▸ Task description
Two lines in the data below mark the range: the one with "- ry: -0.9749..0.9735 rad" and the one with "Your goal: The". Return both, along with every line between them, exactly.

▸ Information shown
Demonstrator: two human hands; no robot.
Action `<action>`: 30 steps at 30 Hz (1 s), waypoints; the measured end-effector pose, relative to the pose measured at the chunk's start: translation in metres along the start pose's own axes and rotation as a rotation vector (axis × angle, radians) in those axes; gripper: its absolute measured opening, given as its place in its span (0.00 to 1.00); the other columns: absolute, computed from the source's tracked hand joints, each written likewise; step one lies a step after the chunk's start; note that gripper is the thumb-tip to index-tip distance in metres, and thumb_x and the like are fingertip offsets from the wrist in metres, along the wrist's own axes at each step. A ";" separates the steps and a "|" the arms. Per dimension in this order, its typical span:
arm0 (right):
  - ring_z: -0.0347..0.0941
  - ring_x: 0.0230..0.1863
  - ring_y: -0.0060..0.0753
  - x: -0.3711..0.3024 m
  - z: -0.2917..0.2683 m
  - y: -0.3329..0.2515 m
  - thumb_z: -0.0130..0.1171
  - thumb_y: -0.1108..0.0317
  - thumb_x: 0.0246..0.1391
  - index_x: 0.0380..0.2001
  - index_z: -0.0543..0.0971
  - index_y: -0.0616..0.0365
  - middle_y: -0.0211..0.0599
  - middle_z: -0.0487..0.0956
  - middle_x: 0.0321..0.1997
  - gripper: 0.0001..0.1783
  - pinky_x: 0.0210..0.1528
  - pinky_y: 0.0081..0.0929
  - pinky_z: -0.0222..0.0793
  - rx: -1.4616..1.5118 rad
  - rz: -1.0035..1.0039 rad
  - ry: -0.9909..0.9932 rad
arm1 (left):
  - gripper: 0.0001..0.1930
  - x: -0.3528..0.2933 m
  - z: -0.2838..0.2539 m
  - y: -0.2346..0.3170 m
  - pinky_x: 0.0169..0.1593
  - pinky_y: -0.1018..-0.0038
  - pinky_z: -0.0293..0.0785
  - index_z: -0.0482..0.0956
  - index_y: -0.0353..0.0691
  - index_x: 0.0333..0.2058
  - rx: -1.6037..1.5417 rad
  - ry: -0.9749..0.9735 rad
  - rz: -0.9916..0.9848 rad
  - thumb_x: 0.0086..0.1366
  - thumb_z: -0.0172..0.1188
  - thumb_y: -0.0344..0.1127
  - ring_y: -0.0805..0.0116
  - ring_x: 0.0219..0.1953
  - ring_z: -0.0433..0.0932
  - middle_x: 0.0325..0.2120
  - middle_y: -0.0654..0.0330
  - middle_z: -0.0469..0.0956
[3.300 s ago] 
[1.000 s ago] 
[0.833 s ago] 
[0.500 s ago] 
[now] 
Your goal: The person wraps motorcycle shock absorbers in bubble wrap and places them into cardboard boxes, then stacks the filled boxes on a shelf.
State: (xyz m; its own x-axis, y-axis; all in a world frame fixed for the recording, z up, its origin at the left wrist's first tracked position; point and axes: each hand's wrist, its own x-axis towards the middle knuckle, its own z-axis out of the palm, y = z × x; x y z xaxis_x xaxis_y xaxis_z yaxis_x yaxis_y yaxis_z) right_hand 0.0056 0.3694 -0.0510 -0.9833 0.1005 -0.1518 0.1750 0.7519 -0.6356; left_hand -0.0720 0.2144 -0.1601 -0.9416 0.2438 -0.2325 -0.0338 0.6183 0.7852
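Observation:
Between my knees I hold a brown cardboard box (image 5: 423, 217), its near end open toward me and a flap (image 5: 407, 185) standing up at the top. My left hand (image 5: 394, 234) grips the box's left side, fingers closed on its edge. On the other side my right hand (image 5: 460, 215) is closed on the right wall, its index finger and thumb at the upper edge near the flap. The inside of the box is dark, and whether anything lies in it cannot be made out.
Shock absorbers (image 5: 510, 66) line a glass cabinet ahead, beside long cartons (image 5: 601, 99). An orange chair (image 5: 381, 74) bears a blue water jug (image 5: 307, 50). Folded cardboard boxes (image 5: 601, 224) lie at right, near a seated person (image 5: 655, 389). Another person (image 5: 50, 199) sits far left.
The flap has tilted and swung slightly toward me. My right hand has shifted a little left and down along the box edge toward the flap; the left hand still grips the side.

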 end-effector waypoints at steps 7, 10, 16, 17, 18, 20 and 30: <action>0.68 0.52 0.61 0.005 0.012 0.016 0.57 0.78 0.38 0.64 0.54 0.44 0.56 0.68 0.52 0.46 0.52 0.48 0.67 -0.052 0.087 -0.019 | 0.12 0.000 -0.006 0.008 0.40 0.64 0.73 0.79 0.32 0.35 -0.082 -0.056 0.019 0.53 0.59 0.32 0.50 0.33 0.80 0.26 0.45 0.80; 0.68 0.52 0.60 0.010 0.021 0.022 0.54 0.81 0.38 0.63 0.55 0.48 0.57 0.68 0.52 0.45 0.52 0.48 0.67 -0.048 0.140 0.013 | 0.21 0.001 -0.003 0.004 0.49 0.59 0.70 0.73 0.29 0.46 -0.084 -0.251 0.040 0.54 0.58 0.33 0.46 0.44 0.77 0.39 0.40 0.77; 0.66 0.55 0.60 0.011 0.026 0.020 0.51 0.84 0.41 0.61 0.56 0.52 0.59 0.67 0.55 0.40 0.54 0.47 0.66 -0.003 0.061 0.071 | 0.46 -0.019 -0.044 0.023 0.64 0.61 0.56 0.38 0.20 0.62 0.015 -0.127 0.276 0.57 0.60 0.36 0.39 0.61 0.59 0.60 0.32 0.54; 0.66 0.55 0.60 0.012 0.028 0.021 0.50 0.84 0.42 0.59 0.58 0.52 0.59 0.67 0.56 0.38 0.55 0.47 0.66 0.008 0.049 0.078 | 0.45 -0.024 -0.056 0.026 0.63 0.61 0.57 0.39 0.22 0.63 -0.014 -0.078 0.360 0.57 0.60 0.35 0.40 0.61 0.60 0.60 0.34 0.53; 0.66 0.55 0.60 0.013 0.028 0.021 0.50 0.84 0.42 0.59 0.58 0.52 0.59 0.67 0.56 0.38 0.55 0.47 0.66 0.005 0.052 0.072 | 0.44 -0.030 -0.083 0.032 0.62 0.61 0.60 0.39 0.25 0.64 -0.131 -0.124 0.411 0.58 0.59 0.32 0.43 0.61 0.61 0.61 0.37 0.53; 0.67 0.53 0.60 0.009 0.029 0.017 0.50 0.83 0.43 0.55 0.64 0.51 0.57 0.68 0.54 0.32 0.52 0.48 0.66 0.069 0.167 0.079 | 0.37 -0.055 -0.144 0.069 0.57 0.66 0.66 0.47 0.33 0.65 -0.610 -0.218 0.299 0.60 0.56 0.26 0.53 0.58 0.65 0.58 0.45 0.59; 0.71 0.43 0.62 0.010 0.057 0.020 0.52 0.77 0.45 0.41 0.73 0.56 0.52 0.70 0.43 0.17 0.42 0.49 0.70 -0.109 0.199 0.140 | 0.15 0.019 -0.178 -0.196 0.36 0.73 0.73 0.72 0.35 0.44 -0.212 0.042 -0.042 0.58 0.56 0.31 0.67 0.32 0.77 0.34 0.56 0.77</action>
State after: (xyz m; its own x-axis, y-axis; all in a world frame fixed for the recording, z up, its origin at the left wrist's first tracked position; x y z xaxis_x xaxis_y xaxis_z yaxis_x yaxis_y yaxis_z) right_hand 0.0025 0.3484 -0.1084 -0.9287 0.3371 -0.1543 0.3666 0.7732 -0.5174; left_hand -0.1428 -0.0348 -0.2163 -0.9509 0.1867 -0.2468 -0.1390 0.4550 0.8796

▸ Solution to this task
  - ry: -0.9749..0.9735 rad
  - rz: -0.9916..0.9848 rad
  - thumb_x: 0.0086..0.1366
  - thumb_z: -0.0172..0.1188
  - thumb_y: -0.0344..0.1127
  - ring_y: -0.0805..0.0116
  - ring_x: 0.0219..0.1953
  - ring_z: -0.0433..0.0932
  - middle_x: 0.0325..0.2120
  - middle_y: -0.0654..0.0330
  - middle_z: -0.0469..0.0956
[3.300 s ago] 
[1.000 s ago] 
[0.833 s ago] 
[0.500 s ago] 
[now] 
Your goal: The person wraps motorcycle shock absorbers in bubble wrap and places them into cardboard boxes, then stacks the filled boxes on a shelf.

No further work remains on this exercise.